-- Supplied material follows --
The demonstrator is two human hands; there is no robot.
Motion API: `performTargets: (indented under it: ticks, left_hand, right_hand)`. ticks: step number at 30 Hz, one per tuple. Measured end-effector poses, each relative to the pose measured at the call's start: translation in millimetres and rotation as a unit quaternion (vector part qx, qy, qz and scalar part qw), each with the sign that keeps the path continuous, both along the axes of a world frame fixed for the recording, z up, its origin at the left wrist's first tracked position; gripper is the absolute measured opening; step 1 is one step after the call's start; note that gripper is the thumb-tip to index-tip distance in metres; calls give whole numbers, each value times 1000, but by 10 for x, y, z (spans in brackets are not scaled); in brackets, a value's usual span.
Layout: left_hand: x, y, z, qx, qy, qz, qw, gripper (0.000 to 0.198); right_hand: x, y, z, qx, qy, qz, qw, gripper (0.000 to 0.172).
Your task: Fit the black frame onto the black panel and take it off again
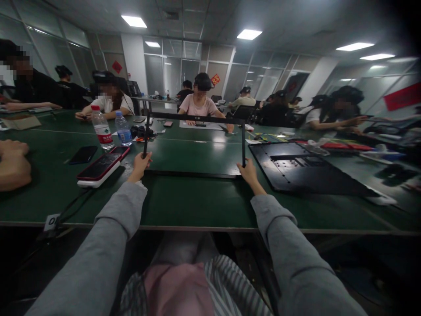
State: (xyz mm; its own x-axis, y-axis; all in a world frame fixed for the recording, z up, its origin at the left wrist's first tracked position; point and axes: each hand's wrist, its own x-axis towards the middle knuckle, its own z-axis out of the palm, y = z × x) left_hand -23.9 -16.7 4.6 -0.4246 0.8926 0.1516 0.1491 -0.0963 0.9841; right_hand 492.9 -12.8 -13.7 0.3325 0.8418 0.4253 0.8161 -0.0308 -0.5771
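I hold a thin black rectangular frame (pixel 197 117), like a screen bezel, tilted up over the green table. My left hand (pixel 140 166) is closed around its left side near the lower corner. On the opposite side, my right hand (pixel 249 172) pinches the frame near its lower right corner. Through the opening the green tabletop shows. To the right of my right hand lies a flat black panel (pixel 279 175) with a recessed section, possibly a screen's back.
Left of the frame are a red-edged phone (pixel 105 163) on a white base with a cable, a dark phone (pixel 83 155), a red-capped bottle (pixel 102 129) and a blue-capped bottle (pixel 123 129). Another person's arm (pixel 15 164) rests at far left. Across the table sits a person in pink (pixel 199 105).
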Motion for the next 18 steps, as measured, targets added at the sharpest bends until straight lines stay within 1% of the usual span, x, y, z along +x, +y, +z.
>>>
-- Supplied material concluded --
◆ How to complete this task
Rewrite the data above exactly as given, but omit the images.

◆ Answer for the task
The demonstrator is two human hands; there is no robot.
Motion API: `performTargets: (indented under it: ticks, left_hand, right_hand)`. ticks: step number at 30 Hz, one per tuple. Measured end-effector poses, each relative to the pose measured at the call's start: translation in millimetres and rotation as a unit quaternion (vector part qx, qy, qz and scalar part qw), each with the sign that keeps the path continuous, both along the axes of a world frame fixed for the recording, z up, its origin at the left wrist's first tracked position; gripper is the absolute measured opening; step 1 is one step after the call's start; note that gripper is the thumb-tip to index-tip distance in metres; calls give whole numbers, each value times 1000, but by 10 for x, y, z (spans in brackets are not scaled); in brackets, a value's usual span.
Layout: left_hand: x, y, z, qx, qy, qz, qw, gripper (0.000 to 0.198); right_hand: x, y, z, qx, qy, qz, qw, gripper (0.000 to 0.172).
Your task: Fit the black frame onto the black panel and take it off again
State: (xyz mm; its own x-axis, y-axis; all in a world frame fixed for the recording, z up, its origin at the left wrist's first tracked position; point and axes: each hand's wrist, its own x-axis towards the middle knuckle, its own z-axis out of the palm, y = z × x) left_hand -23.9 -16.7 4.6 -0.4246 0.8926 0.1516 0.1491 -0.0963 0.9841; right_hand 492.9 -12.8 -13.7 0.3325 0.8418 0.4253 0.8161 -0.0308 -0.5771
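I hold a thin black rectangular frame (pixel 197 117), like a screen bezel, tilted up over the green table. My left hand (pixel 140 166) is closed around its left side near the lower corner. On the opposite side, my right hand (pixel 249 172) pinches the frame near its lower right corner. Through the opening the green tabletop shows. To the right of my right hand lies a flat black panel (pixel 279 175) with a recessed section, possibly a screen's back.
Left of the frame are a red-edged phone (pixel 105 163) on a white base with a cable, a dark phone (pixel 83 155), a red-capped bottle (pixel 102 129) and a blue-capped bottle (pixel 123 129). Another person's arm (pixel 15 164) rests at far left. Across the table sits a person in pink (pixel 199 105).
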Motion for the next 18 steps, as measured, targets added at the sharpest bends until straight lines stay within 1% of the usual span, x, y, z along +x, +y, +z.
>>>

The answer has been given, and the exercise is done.